Indeks blue chip Eropa menutup kuartal kedua tahun ini pada hari Kamis turun 9% – periode tiga bulan terburuk sejak tahap awal pandemi pada tahun 2020 – dan turun 16,6% tahun ini.

Sentimen pasar global tetap suram karena perang di Ukraina belum mereda dan tekanan inflasi terus meningkat, mendorong bank sentral untuk memulai pengetatan kebijakan moneter yang agresif dan memperburuk kekhawatiran perlambatan ekonomi global.

Inflasi zona euro melonjak ke rekor tertinggi 8,6% tahun-ke-tahun di bulan Juni, menurut perkiraan resmi pertama yang diterbitkan Jumat, karena perang di Ukraina terus menaikkan harga pangan dan energi.

Saham di Asia-Pasifik lebih rendah semalam dengan Nikkei 225 Jepang memimpin kerugian di wilayah tersebut, setelah survei sentimen bisnis triwulanan Bank of Japan mencatat penurunan tajam pada periode April-Juni.

Saham berjangka AS juga mundur di awal perdagangan pra-pasar setelah S&P 500 menutup kinerja semester pertama terburuk sejak 1970, turun 20,6% tahun ini pada penutupan Kamis.

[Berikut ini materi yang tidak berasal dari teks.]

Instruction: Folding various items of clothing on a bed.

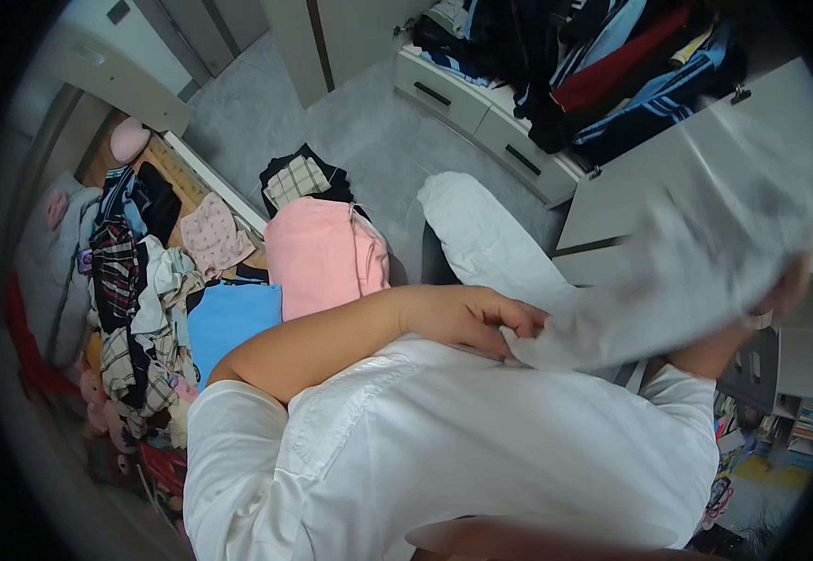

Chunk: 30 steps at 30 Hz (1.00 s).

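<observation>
My left hand (473, 319) reaches across in front of the white shirt, its fingers closed on the edge of a light grey-white cloth (652, 294). The cloth stretches up to the right, blurred by motion, to my right hand (785, 284), which is blurred and partly behind it; its grip is hard to make out. A folded pink garment (319, 252) lies left of my left hand, beside a blue folded cloth (234, 322). Beyond the hands, a white-covered leg (494, 238) extends over the floor.
Mixed clothes (143, 294) are heaped on a wooden bed base at the left. Dark garments and a plaid cloth (298, 180) lie in a stack past the pink one. An open wardrobe with drawers (480, 112) holds hanging clothes (610, 77). Books (810, 424) stand at lower right.
</observation>
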Motion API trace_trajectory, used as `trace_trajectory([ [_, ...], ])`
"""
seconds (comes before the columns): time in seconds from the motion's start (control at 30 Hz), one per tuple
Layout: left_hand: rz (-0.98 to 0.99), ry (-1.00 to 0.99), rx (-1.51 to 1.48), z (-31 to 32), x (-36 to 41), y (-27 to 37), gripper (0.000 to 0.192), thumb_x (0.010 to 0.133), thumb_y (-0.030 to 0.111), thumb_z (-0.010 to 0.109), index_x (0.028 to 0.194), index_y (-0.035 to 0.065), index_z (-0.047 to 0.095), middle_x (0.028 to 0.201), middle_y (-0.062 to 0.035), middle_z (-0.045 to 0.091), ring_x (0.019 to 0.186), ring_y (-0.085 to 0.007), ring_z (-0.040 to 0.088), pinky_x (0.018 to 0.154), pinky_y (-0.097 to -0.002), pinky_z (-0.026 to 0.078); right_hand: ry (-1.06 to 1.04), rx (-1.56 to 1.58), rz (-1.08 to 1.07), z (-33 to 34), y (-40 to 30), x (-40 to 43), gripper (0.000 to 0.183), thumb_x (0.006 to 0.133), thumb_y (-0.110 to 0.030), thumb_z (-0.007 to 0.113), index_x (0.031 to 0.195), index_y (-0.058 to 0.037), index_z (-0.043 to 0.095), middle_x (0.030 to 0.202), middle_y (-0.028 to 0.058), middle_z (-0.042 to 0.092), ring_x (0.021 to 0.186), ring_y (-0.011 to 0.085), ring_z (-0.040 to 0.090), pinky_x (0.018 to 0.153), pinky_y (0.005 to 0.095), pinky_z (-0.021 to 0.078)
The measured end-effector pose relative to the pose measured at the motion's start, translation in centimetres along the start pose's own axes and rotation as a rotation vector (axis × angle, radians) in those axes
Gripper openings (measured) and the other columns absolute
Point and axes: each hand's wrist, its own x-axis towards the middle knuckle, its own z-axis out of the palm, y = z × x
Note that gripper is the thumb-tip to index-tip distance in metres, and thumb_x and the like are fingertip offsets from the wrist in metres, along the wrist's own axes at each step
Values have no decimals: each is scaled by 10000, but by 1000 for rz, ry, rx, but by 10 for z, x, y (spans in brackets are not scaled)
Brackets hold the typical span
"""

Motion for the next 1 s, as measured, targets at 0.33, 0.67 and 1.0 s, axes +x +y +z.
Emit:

Kembali di Eropa, Reuters melaporkan Kamis bahwa Bank Sentral Eropa pada hari Jumat akan memulai proses pembelian obligasi dari negara-negara Eropa selatan, termasuk Italia, Spanyol, Portugal dan Yunani. ECB dilaporkan akan menggunakan hasil dari jatuh tempo utang Jerman, Prancis dan Belanda, dalam upaya untuk membatasi spread antara biaya pinjaman masing-masing.

Analyst Vibiz Research Center memperkirakan bursa Eropa akan bergerak positif terpicu bargain hunting setelah mengalami hasil kuartal kedua yang mengecewakan, memenfaatkan harga-harga saham yang turun.